By: Henry J. Fromage –
More work, less play (what is play?). So familiar background noise seems like the way to go, and I honestly may not have seen these movies at least 5 years, which counts, right?
I was captivated from beginning to end by this severely fucked up horror tour de force from feature length debuting Ari Aster. It’s just an absolute vise of anxiety all the way until you realize the Rosemary’s Baby endgame that locks into place with ruthless inevitability. An instant horror classic. A Toast.
89. First Reformed
Ethan Hawke commands the screen and Paul Schrader’s script and direction are his best by a country mile in years, but the disturbing ending they build up to seems like a less spiritually contemplative place to take things for a film that seemed to have something to say in that arena. Three Beers.
90. The Incredibles 2
Sue me, but The Incredibles never ranked among my favorite Pixar films, so the fact that the sequel is bigger, flashier, and maybe not as well-rounded doesn’t have quite the same effect on me. It’s a perfectly fun blockbuster time at the movies. The short film Bao that plays in front of it is a no-doubt Oscar player as well (and pretty affecting in that uniquely Pixar way). Three Beers.
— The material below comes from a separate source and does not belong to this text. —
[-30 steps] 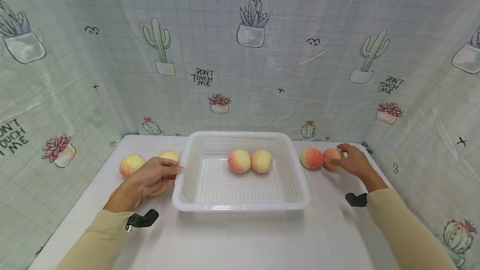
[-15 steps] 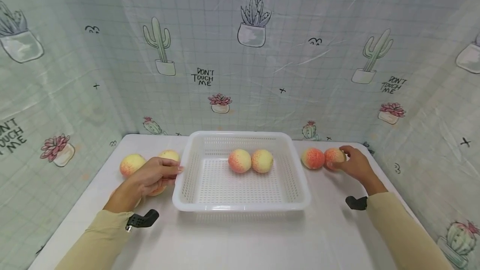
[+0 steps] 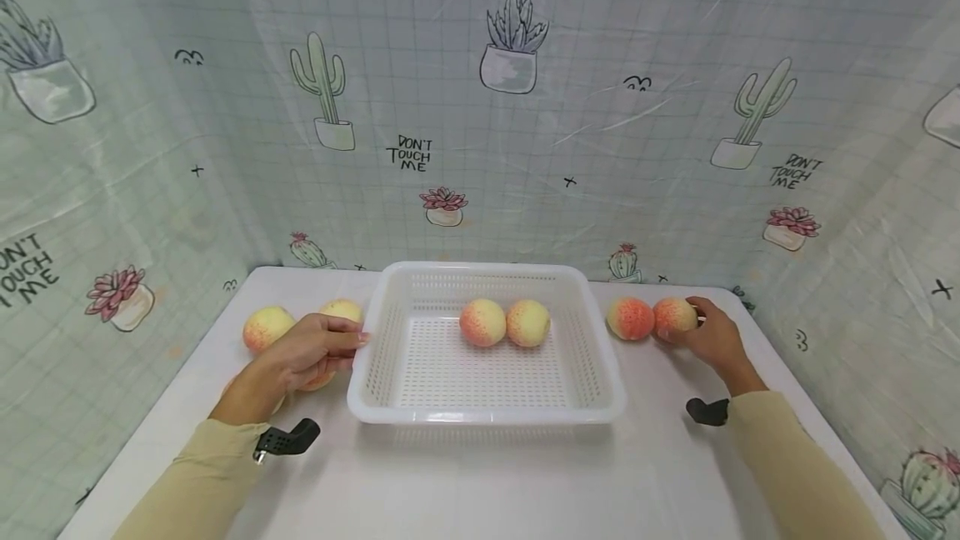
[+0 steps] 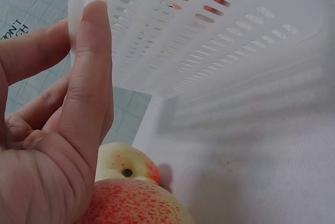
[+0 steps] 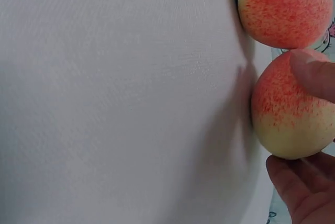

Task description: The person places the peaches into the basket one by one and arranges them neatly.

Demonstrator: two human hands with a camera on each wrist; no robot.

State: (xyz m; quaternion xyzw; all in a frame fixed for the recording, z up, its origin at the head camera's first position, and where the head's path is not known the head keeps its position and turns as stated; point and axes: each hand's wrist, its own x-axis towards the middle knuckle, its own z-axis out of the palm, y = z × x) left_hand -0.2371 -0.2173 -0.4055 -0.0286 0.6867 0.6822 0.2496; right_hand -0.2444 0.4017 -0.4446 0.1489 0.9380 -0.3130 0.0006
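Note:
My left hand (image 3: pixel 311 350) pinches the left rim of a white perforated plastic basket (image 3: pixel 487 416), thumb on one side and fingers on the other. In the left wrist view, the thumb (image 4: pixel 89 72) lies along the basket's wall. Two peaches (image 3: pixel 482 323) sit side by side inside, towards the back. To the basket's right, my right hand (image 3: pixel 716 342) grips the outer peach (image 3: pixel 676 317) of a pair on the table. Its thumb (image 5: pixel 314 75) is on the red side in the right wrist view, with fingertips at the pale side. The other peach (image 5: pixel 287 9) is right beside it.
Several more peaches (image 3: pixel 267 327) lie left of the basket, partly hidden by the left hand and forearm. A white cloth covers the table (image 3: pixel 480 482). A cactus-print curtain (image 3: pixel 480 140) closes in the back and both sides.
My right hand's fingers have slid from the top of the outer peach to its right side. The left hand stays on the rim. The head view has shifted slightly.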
Danny Boyle’s mostly forgotten heist flick/psychological thriller about a fine art dealer who takes part in a heist but forgets where he left the stolen masterpiece after a severe blow to the head might most be recommended in some circles and laughed at in other circles (seriously, that squeak of pleasure James McAvoy makes…) for Rosario Dawson’s au naturel performance, but it’s got some quality imagery and a plot worth watching twice to get a hold of as well. Three Beers.
92. What a Man Wants
Is not this super-broad Korean romantic comedy foursome that feels a few decades out of date in its sexual politics and, as are Korean films’ wont, shifts its most comic character to deadly serious drama for no apparent reason. Four Beers.
93. Age of Blood
This Korean historical action manga adaptation has a plot that’s hard to follow or care to even do so, but admittedly some cool fight scenes from a visual standpoint, even if one of them is a candidate for the dumbest I’ve ever seen. Five Beers.